Content from these sources are then passed through mappings, which take selectors (XPath or JQuery-like selectors) to map content from the DOM to the JSON file that gets generated during a run. These data values can also pass through processors to further refine and alter the data.
Prerequisites
The framework requires PHP (latest recommended, but tested on most versions of 7.x) and composer.
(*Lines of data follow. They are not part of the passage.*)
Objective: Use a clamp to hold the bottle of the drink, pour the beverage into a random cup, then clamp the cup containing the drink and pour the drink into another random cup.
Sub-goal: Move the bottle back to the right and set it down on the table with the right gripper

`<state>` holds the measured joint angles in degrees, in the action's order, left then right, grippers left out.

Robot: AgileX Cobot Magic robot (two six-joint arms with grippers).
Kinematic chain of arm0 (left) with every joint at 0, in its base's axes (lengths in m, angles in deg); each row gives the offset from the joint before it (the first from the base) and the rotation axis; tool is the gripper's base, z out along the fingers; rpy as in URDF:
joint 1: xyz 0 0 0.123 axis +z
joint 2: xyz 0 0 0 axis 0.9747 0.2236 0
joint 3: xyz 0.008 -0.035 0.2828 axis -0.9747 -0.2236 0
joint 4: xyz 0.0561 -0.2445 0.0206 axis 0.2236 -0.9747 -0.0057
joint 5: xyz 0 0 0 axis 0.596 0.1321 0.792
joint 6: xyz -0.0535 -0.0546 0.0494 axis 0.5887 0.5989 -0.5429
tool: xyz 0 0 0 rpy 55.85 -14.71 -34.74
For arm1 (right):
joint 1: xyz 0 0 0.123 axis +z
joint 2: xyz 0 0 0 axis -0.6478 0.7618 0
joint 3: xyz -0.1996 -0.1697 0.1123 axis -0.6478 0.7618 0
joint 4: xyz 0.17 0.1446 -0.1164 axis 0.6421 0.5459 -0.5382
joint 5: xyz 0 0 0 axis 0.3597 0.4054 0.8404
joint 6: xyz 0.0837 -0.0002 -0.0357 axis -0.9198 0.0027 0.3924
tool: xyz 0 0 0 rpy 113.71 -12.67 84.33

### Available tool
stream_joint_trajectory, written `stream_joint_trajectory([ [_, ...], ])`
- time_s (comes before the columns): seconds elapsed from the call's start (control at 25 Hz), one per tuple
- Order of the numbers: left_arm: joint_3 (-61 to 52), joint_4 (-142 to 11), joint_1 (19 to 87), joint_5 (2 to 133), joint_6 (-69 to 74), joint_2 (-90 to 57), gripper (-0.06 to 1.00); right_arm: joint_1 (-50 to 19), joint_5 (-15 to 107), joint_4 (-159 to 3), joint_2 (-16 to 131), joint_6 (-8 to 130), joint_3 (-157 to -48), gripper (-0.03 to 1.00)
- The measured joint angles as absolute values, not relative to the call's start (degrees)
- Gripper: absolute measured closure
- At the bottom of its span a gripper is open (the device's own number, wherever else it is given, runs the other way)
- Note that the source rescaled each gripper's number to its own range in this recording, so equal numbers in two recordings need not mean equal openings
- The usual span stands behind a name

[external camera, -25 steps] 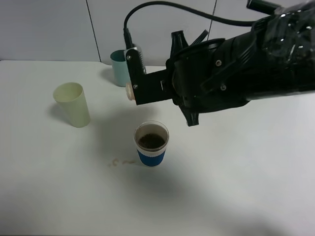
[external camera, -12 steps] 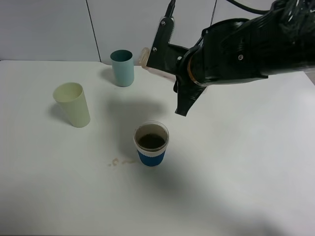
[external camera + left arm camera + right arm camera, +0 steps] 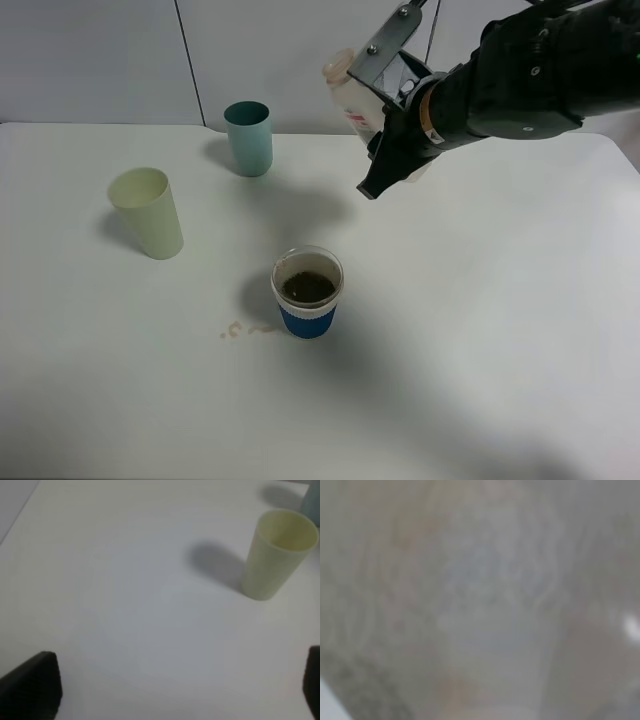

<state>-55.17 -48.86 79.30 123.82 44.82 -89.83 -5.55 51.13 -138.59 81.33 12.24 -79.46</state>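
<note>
The blue-sleeved cup (image 3: 308,292) stands near the table's middle, with dark brown beverage (image 3: 308,287) inside it. My right gripper (image 3: 380,112) is raised behind and to the right of that cup, shut on the small clear bottle (image 3: 348,88). The bottle is tilted, its neck pointing up and left. The right wrist view is filled by a blurred pale surface. The pale yellow-green tumbler (image 3: 147,212) stands at the left and looks empty. In the left wrist view my left gripper (image 3: 172,690) is open, with the tumbler (image 3: 277,555) ahead of it and apart.
A teal cup (image 3: 248,138) stands at the back, near the wall. Small drips (image 3: 240,329) mark the white table (image 3: 480,330) just left of the blue-sleeved cup. The right arm hangs over the back right of the table.
The right arm has swung up and to the right, away from above the blue-sleeved cup, carrying the bottle and turning it back toward upright. The cups have not moved.
</note>
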Motion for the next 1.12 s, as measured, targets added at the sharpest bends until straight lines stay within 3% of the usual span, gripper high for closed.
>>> stream_joint_trajectory([
  [0.6, -55.17, -48.86, 79.30, 123.82, 44.82, -89.83, 0.05, -19.29, 28.80, -131.38, 81.31, 17.88, -68.70, 0.95],
  [1.12, -55.17, -48.86, 79.30, 123.82, 44.82, -89.83, 0.05, -24.23, 13.13, -125.33, 86.23, 27.61, -67.31, 0.95],
])
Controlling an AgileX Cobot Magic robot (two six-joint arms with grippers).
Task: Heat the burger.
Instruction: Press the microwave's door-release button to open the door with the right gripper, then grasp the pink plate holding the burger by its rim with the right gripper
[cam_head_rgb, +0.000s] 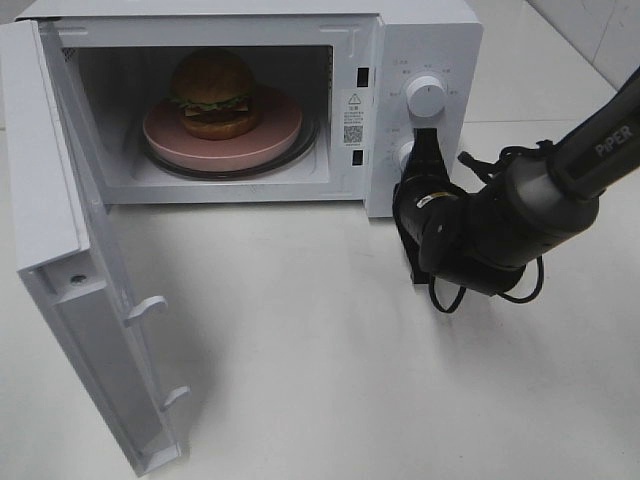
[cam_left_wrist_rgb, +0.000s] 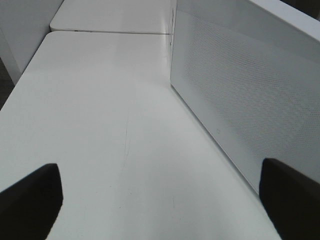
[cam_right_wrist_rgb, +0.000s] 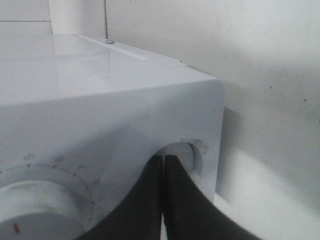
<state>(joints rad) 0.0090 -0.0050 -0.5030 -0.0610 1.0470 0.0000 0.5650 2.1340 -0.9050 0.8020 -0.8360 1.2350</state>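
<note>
With the burger (cam_head_rgb: 213, 92) loaded and the door (cam_head_rgb: 60, 200) open, we hold our right hand (cam_right_wrist_rgb: 163, 161), fingers together, at the lower knob (cam_right_wrist_rgb: 182, 152); closing the door looks next.

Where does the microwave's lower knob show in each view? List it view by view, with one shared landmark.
Exterior high: lower knob on the control panel, below the upper knob, partly behind the right hand.
Left wrist: not in it; the microwave's open door shows.
Right wrist: lower knob just beyond the shut right hand.
Shared landmark: the upper knob, in exterior high and right wrist.
</note>
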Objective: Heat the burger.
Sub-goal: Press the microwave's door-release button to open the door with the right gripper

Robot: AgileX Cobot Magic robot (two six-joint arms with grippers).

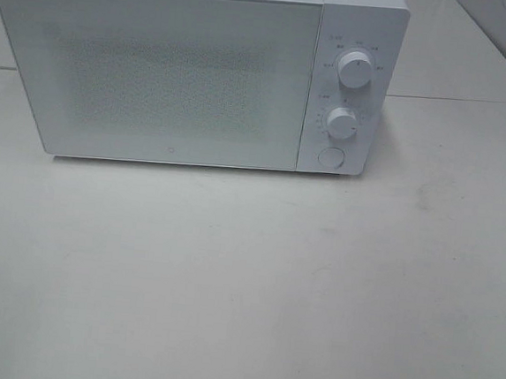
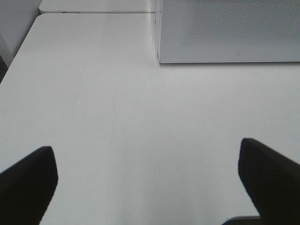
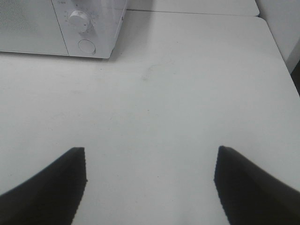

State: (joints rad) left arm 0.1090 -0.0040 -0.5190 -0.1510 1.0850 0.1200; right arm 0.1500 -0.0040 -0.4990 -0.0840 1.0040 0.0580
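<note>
White surface, microwave shut at the far side.
No burger in sight; left hand and right hand released, empty; progress cannot be told.

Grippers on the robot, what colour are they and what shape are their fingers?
Both are black. The left gripper and the right gripper each show two plain, dark, wedge-shaped fingers with blunt tips. No markings show on them, and the arms themselves are out of sight.
</note>
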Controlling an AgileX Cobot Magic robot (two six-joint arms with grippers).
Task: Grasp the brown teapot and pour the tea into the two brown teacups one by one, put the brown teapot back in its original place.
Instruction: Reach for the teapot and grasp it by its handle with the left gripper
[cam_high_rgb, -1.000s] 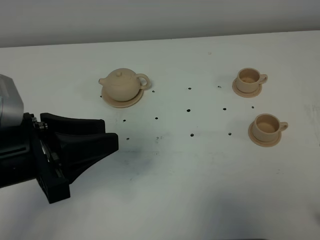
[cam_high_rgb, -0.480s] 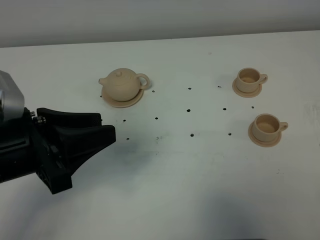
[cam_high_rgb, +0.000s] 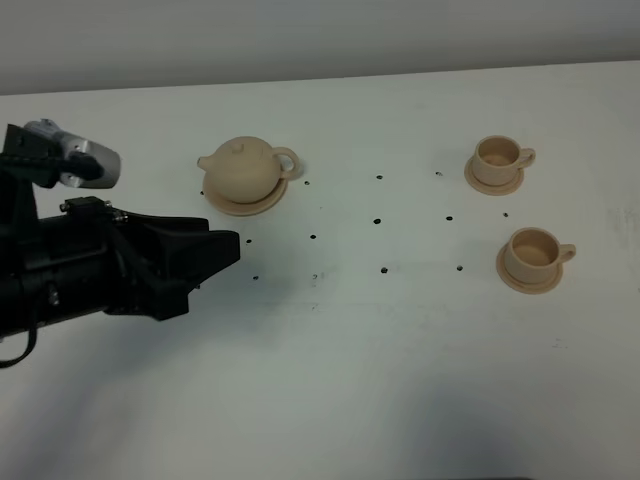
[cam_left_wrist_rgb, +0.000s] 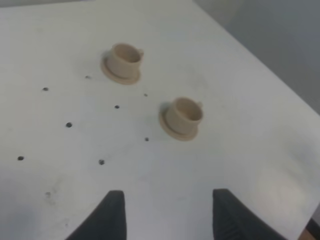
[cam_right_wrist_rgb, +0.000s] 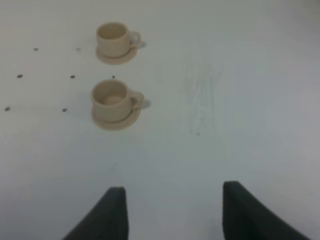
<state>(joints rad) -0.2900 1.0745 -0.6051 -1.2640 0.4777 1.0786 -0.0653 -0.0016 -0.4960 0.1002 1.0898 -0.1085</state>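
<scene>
1. Exterior high view: teapot (cam_high_rgb: 243, 168) upper left of centre, upright on its wide saucer (cam_high_rgb: 225, 207), lid on, spout toward the left edge, loop handle toward the right.
2. Upper cup (cam_high_rgb: 497, 158) and lower cup (cam_high_rgb: 533, 252) at the right of the frame, each on its own small saucer, both well apart from the teapot.
3. Left claw (cam_high_rgb: 225, 250) at the left of the frame, below the teapot and short of it, touching nothing. Fingers spread wide in the left wrist view, only bare table (cam_high_rgb: 400, 350) between them: released and empty.
4. Right claw (cam_right_wrist_rgb: 172, 212) outside the exterior frame, seen only in the right wrist view. Fingers likewise apart, gripping nothing, both cups lying ahead of it.
5. Handling, as a judgement: matte ceramic, so stiff and brittle, unforgiving of a knock against saucer or cup. Probably weighty for its size if filled; no telling from here whether any tea is inside. Lid likely loose, apt to slide off at a steep tilt.
6. Best hold, probably: across the loop handle, leaving the spout free. Round belly likely to squirt out from flat fingers. Firm squeeze, not a crushing one. Worth noting that the spout points away from the cups, so the pot needs turning before pouring.
</scene>
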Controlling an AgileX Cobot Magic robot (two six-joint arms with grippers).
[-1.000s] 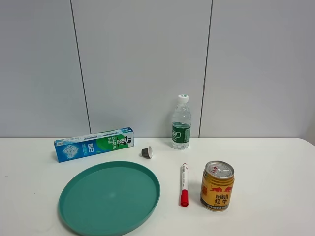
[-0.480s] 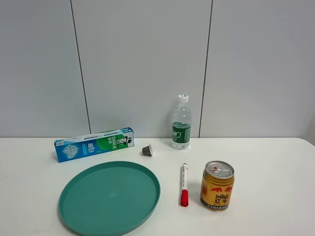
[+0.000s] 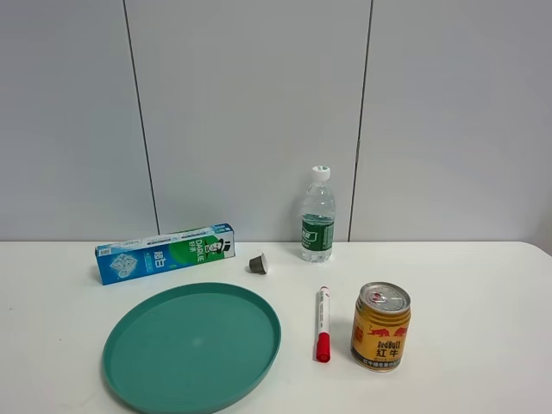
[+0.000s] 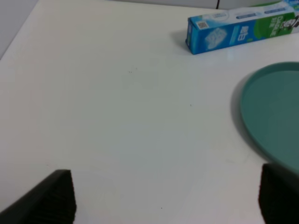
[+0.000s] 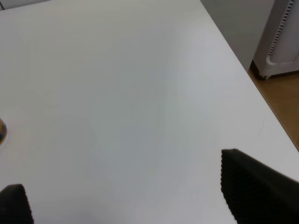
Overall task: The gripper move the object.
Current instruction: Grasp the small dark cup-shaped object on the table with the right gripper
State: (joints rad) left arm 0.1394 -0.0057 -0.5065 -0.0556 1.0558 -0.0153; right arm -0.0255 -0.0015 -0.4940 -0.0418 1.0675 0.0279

All other dependencies will be pulled in by running a composer install
Running a migration
To run a migration simply run the tool with the input configuration .yml file, and a path to the output, e.g:
php migrate generate -c configs/bhc/fact_sheet.yml -o /path/to/output/
You will see output as following:
Migration framework
===================
Preparing the configuration
---------------------------
[OK] Done!
Processing requests
-------------------
Parsing... https://www.betterhealth.vic.gov.au/health/conditionsandtreatments/Treating-persistent-pain (Done!)
... etc (x2000 pages)
Generating files
----------------
Generating /tmp/page_type.json Done!
Generating /tmp/error-not-found.json Done!
Generating /tmp/media-image-bhc_fact_sheet.json Done!
Generating /tmp/call_to_action.json Done!
Generating /tmp/content_partner.json Done!
Generating /tmp/fact_sheet.json Done!
Generating /tmp/error-404.json Done!
Generating /tmp/media-embedded_video-bhc_fact_sheet.json Done!
[OK] Done!
Completed in 87.295419931412
Refreshing JSON assets
The resulting JSON files are now ready to push into the Drupal Migration plugins. These files should be hosted somewhere that Drupal can access, e.g a web-accessible URL.
Error handling
There are JSON files generated with error reporting included. These may include error-not-found.json
, error-404.json
and error-unhandled.json
. These will indicate where selectors cannot find matches on any given page, or where a URL does not resolve (404, 500, or similar).